Would you please copy all of the data exactly, skipping the images?

==*==

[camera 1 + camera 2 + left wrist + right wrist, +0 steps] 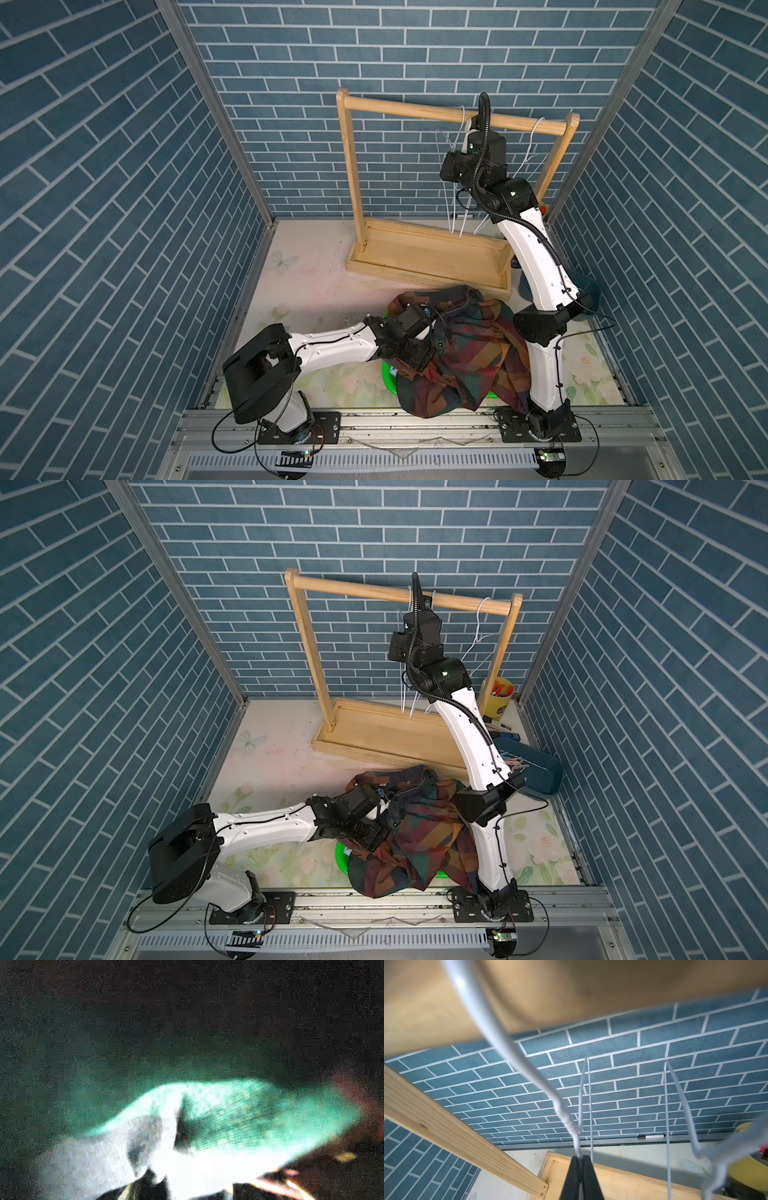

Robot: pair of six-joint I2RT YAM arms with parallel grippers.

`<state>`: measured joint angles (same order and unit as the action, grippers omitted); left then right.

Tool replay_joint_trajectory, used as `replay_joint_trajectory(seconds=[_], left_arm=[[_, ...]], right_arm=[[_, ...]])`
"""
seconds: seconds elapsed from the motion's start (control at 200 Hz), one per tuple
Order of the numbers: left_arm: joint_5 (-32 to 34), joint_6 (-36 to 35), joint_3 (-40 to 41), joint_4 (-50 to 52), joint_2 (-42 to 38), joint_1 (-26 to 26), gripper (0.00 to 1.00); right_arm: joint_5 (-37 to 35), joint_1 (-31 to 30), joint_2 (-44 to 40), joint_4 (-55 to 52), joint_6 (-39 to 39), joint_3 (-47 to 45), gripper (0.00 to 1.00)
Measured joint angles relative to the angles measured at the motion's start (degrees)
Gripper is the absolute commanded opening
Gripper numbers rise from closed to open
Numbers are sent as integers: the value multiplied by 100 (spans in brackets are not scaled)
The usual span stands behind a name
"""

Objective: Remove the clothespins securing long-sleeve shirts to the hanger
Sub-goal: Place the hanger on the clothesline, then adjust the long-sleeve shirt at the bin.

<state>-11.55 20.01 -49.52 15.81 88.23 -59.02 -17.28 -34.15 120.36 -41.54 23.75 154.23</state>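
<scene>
Hangers (517, 1057) bare, plaid shirt (465, 357) heaped near: prob. almost done. Right fingers (584, 1174) pinch a hanger wire; left fingers hidden, cannot tell.

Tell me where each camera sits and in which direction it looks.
Both top views: high at the front, looking down on the table, wooden rack and plaid shirt; left arm and right arm show.
Left wrist: against pale cloth, blurred; no robot part clear.
Right wrist: by the rack's rail, facing the back wall; right gripper shut on a white hanger.
Shared: top and right wrist views both show rack and white hanger.
</scene>
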Motion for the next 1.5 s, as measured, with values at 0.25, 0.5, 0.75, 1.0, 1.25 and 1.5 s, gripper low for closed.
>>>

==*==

Solution to this task:
[camera 1 + camera 2 + left wrist + right wrist, +0 steps] 

Robot: pair of six-joint I2RT YAM arms with parallel grippers.

`<state>`: measured joint angles (same order and unit as the action, grippers omitted); left then right.

Tool replay_joint_trajectory, used as `replay_joint_trajectory(seconds=[_], left_arm=[[_, ...]], right_arm=[[_, ...]])`
"""
seconds: seconds elapsed from the motion's start (control at 200 Hz), one per tuple
Order of the numbers: left_arm: joint_5 (-32 to 34), joint_6 (-36 to 35), joint_3 (-40 to 41), joint_4 (-50 to 52), joint_2 (-42 to 38), joint_1 (-26 to 26), gripper (0.00 to 1.00); right_arm: joint_5 (-37 to 35), joint_1 (-31 to 30), joint_2 (-44 to 40), joint_4 (-55 to 52), joint_6 (-39 to 39), joint_3 (-47 to 45), gripper (0.00 to 1.00)
Measured joint angles relative to the angles measured at the motion's start (degrees)
Gripper is the absolute commanded opening
Gripper numbers rise from closed to open
Numbers are sent as integers: the value multiplied by 100 (spans in brackets are not scaled)
The usual span stands behind a name
"""

Objective: Remove the clothespins securing long-sleeve shirts to the hanger
Sub-goal: Place the hanger on the clothesline, then adjust the long-sleeve shirt at the bin.

<state>-11.55 20.01 -49.52 15.81 88.23 -59.02 -17.28 -34.15 120.36 -41.54 23.75 154.23</state>
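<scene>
Hangers (517, 1057) bare, plaid shirt (465, 357) heaped near: prob. almost done. Right fingers (584, 1174) pinch a hanger wire; left fingers hidden, cannot tell.

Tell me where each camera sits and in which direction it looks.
Both top views: high at the front, looking down on the table, wooden rack and plaid shirt; left arm and right arm show.
Left wrist: against pale cloth, blurred; no robot part clear.
Right wrist: by the rack's rail, facing the back wall; right gripper shut on a white hanger.
Shared: top and right wrist views both show rack and white hanger.
</scene>
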Motion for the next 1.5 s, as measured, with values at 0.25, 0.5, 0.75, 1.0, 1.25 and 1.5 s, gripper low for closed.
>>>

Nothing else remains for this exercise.